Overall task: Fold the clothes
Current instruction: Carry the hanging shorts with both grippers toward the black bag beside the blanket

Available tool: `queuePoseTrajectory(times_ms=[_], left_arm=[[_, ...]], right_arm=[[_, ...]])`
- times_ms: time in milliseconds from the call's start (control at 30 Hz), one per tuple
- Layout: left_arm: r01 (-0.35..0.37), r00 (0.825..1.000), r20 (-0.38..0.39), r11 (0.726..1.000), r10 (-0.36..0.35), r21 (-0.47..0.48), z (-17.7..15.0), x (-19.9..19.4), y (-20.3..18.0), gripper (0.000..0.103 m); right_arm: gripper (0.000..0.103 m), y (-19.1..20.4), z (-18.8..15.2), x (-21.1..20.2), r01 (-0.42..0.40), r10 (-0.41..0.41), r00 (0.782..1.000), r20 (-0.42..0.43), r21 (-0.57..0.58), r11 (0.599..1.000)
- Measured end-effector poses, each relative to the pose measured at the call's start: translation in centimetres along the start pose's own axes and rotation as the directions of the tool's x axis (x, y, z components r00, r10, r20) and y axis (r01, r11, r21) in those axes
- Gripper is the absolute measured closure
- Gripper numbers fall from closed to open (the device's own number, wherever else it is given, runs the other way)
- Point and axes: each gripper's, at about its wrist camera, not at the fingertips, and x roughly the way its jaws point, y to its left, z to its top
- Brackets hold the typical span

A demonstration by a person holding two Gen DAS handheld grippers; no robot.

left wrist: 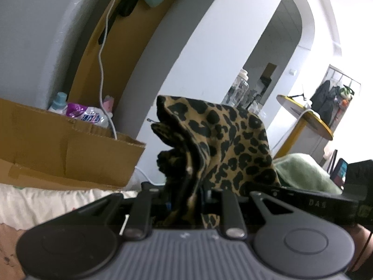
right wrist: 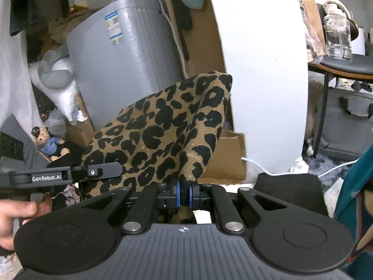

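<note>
The tan, black-spotted leopard-print cloth stretches sideways between both grippers: right gripper nearly shut on one corner, left gripper apparently clamping a thicker bunch.

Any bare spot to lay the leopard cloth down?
Only the white bedding in front of the cardboard box, left of the left hand-held gripper, shows bare. Right of the leopard cloth is crowded: green fabric, right hand-held gripper.
</note>
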Motion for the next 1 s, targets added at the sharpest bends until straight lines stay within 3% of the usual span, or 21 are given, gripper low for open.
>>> queuePoseTrajectory(times_ms=[333, 633, 1000], left_arm=[[0.040, 0.998, 0.046, 0.999, -0.039, -0.027, 1.5, 3.9, -1.7, 0.081], [0.072, 0.997, 0.035, 0.995, -0.070, -0.068, 1.7, 9.0, -2.7, 0.081], [0.097, 0.993, -0.050, 0.983, -0.106, -0.156, -3.6, 16.9, -0.7, 0.081]], right_arm=[[0.097, -3.7, 3.2, -0.5, 0.031, -0.024, 0.996, 0.089, -0.074, 0.997], [0.097, -8.3, 4.5, 0.9, 0.083, -0.075, 0.989, 0.127, -0.058, 0.995], [0.097, -13.4, 1.0, 4.1, 0.204, -0.196, 0.978, 0.071, -0.123, 0.971]])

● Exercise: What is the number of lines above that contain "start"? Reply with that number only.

● Output below: 2